I'm lucky that I get the chance to speak at conferences on a fairly regular basis. Last year, I presented about a dozen talks on web design topics and taught a couple of workshops. But, I'm still a neophyte next to the Molly Holzschlag's and the Jared Spool's of the geeky lecture circuit. I know I have a lot of room for improvement. Yet, getting honest criticism from your audience is just about impossible.
Earlier this year, Khoi Vinh correctly made the case that designers are generally too kind to each other. At no time is this more true than when you're asking people to criticize your public speaking. You can ask attendees and even fellow speakers for tips and they'll invariably concoct a compliment and shrug their shoulders before telling you that they couldn't do as well as you just did — which is total crap.
During the past year, I've figured out a few decent techniques to encourage people to give you a critique. This is something I still struggle with so I'd appreciate your ideas as well. A few things that seem to work for me:
- Ask for just one thing
- If you ask people to tell you 'anything' or 'everything' that you could improve upon, they'll usually stumble about and not give you anything useful. But, ask them for the 'one thing' you could improve on and they'll at least wrack their brain to come up with a single criticism. This is much better than getting nothing.

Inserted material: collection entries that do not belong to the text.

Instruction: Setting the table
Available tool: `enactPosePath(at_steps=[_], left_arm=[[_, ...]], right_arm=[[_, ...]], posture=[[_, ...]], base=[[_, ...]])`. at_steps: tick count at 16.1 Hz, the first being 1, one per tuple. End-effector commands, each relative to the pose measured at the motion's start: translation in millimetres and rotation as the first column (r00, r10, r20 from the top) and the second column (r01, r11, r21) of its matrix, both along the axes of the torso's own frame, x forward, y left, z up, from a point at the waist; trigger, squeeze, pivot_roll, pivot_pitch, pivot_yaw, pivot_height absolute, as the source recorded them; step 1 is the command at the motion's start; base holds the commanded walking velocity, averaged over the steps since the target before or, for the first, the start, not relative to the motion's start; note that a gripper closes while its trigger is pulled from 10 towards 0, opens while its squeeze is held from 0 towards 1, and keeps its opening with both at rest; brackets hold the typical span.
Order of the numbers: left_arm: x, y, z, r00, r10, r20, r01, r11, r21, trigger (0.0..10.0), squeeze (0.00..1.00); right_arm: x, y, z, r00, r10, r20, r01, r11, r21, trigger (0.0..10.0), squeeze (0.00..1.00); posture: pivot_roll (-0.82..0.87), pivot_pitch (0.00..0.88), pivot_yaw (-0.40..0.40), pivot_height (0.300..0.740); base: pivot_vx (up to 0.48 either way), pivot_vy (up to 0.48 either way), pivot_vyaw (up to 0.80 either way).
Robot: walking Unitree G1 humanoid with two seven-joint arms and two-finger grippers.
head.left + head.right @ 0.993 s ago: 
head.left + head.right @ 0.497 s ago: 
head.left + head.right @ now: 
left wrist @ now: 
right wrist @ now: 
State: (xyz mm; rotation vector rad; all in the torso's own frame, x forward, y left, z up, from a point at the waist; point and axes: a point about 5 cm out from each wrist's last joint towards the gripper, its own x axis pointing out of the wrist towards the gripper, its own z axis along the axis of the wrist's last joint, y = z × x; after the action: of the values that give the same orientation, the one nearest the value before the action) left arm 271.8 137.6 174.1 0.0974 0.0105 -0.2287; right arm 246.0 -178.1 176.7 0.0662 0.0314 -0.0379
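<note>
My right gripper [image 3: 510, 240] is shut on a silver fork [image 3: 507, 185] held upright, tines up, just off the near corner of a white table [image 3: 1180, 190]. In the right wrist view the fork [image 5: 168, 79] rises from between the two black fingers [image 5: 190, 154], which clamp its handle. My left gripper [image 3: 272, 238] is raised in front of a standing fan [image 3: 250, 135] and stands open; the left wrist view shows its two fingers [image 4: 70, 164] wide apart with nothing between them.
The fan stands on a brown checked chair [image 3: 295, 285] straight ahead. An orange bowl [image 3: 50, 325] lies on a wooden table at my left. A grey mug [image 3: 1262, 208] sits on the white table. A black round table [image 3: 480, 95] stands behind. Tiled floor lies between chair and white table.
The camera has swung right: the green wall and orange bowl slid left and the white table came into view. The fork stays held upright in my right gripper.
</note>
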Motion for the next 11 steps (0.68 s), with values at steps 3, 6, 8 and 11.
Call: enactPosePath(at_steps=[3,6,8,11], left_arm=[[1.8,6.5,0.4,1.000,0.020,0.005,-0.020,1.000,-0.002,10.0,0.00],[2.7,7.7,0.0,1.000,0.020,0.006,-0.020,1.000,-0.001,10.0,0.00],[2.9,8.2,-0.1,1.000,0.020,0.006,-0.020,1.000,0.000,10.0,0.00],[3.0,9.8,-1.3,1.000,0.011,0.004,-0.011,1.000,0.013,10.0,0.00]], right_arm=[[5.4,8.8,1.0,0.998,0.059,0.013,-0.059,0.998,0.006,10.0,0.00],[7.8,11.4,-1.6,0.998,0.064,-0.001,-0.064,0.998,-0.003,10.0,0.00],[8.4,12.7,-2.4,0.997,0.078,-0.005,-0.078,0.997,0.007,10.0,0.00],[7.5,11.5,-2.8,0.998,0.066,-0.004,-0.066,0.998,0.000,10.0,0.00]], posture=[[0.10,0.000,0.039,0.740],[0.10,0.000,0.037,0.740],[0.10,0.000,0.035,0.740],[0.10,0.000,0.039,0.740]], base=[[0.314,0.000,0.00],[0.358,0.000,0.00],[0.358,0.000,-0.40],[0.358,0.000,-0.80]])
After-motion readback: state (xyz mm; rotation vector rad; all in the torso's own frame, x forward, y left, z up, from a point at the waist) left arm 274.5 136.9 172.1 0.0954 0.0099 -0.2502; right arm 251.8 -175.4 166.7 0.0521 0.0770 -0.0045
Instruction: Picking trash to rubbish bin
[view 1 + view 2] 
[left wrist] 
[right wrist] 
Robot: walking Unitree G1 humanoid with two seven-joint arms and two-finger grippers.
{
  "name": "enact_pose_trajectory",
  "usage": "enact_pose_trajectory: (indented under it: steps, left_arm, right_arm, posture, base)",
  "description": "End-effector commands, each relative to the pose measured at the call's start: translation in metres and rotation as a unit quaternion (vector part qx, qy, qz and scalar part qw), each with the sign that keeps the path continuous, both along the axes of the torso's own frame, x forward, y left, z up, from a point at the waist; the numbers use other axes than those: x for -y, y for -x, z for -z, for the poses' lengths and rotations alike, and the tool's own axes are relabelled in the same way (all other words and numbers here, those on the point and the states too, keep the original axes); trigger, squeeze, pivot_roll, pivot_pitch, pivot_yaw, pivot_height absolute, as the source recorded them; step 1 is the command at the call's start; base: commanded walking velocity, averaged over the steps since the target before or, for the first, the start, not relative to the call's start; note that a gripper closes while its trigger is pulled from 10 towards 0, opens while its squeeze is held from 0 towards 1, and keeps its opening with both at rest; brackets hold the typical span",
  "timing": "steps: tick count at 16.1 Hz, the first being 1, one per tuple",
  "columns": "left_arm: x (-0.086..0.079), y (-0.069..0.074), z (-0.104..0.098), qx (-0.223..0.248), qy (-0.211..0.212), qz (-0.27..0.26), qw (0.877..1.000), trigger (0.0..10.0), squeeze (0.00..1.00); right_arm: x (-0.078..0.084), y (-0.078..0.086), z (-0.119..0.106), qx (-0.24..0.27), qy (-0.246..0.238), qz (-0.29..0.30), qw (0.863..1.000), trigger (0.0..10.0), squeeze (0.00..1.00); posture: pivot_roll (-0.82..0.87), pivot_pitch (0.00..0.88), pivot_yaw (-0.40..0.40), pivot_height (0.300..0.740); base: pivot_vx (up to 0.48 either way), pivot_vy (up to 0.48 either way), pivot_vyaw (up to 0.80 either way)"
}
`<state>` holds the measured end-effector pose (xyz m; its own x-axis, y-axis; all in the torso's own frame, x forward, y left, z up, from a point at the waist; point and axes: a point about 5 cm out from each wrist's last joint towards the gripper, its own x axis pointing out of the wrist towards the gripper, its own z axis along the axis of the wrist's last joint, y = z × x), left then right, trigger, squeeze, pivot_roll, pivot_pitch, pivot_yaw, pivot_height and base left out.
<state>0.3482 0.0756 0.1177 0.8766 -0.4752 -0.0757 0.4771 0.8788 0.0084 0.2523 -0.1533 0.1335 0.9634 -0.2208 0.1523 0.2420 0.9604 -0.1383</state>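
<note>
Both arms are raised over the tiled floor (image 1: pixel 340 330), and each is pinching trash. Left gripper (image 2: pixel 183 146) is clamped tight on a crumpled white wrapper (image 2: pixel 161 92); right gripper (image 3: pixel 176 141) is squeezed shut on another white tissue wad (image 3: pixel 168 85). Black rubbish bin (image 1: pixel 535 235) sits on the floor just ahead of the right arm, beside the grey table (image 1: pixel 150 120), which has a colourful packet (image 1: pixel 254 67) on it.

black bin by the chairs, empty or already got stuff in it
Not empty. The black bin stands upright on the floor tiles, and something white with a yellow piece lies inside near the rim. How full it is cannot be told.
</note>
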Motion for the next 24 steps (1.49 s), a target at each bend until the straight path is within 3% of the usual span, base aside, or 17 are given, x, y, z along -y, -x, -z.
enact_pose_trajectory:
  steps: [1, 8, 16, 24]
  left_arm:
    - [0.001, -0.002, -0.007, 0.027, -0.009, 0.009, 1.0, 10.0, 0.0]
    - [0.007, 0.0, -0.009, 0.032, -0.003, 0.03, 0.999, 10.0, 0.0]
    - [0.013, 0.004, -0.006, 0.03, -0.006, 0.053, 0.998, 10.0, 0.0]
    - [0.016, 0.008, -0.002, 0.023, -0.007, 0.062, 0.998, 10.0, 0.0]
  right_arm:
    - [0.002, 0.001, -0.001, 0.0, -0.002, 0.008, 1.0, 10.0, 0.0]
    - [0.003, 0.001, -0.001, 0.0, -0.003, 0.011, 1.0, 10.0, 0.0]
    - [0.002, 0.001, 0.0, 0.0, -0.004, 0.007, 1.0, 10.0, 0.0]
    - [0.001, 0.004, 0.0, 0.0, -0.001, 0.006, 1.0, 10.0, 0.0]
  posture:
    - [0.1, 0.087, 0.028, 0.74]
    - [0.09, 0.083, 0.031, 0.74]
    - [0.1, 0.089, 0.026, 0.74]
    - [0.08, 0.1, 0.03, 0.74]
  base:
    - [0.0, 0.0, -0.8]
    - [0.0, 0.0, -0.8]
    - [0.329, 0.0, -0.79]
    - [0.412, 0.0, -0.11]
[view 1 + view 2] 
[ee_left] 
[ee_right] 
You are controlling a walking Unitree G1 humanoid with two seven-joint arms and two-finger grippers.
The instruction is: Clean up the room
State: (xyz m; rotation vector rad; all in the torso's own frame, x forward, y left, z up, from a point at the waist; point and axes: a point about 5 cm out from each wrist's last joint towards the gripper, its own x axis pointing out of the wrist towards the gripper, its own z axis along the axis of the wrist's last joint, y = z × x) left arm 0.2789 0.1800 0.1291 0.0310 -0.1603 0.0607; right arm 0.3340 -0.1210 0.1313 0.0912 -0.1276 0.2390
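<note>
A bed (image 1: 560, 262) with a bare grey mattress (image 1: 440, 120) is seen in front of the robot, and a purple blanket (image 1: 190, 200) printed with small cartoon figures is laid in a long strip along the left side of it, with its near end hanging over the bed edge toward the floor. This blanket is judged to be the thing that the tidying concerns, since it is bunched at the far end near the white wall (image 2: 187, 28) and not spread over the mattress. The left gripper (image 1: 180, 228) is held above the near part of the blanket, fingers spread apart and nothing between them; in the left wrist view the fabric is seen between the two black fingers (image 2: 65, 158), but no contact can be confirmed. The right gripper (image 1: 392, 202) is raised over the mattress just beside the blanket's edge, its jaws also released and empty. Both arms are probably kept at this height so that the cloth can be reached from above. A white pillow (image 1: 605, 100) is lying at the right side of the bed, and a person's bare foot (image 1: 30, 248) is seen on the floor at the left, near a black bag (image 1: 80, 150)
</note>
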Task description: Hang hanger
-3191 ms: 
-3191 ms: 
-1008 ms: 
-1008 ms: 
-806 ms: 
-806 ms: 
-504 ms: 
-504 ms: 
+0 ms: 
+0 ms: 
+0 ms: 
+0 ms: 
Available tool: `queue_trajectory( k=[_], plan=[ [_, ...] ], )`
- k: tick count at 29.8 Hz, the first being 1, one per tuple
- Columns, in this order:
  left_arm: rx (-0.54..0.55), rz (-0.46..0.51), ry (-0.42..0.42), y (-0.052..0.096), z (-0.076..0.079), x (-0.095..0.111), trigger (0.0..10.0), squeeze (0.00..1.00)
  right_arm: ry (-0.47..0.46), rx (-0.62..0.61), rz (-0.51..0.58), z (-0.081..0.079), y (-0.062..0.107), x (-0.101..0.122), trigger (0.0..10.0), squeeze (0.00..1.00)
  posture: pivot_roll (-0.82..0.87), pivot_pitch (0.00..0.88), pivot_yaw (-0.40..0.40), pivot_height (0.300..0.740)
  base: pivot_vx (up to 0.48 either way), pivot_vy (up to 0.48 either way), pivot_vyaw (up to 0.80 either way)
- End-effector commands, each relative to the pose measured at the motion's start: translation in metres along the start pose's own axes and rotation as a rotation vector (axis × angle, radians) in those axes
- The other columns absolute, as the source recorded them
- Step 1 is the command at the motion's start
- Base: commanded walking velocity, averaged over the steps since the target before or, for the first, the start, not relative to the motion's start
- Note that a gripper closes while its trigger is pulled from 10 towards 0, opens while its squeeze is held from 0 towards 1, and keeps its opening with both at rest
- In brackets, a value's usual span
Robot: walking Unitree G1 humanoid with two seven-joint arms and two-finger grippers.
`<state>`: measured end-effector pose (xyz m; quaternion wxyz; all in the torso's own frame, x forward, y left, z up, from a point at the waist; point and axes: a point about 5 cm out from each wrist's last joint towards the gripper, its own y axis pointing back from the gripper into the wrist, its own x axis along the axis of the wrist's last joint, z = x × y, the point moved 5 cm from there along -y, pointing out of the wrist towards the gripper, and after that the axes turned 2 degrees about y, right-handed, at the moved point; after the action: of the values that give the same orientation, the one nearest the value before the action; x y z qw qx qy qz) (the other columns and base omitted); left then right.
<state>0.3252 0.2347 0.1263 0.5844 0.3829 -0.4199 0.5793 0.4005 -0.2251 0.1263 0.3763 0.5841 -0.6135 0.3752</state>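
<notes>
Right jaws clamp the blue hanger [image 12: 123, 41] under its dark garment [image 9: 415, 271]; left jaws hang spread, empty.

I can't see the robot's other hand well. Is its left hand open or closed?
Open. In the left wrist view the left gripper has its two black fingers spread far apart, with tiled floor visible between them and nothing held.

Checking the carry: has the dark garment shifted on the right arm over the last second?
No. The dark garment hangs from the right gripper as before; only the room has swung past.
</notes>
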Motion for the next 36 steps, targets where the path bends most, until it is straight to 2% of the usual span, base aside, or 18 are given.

- Ask people who know you well
- The best post-presentation critiques I've received have come from a long-time coworker and my father. People who've been on the other end of your own stinging criticisms are much more comfortable throwing some back at you. This is great! My dad's a really nice guy, but he's both heard me carp at him more than a few times and he's a seasoned university lecturer. He was kind but blunt with several pieces of good advice.
- Ask drunk people
- Seriously. After a workshop at Future of Web Apps in Miami last year, I asked the attendees to give me some honest feedback and got a tepid response. But... that night, a couple of the guys were pretty drunk and (standing a little too close for comfort and with potent whiskey breath) gave me a healthy dose of totally unvarnished advice. That advice, which was to show more examples and to cover less material but in more depth, was fantastic.
- Ask groups of people
- This seemed counterintuitive to me. I assumed that if you cornered an individual that you could get good one-on-one advice. But, if you can coax just one person in a small group to give you a single piece of advice, the rest sometimes sense blood in the water and will join in too — yay! Once the ice is broken and people see that you actually didn't rip the critiquer's head off, it's much easier for the other people to add their own comments.
- Be persistent
- People are eager to please. Heck, that's why they're being too nice to you in the first place. If you seem genuinely disappointed that no one is offering you criticism, people sometimes throw you a bone to please you. Like in the previous point, once you've broken the ice...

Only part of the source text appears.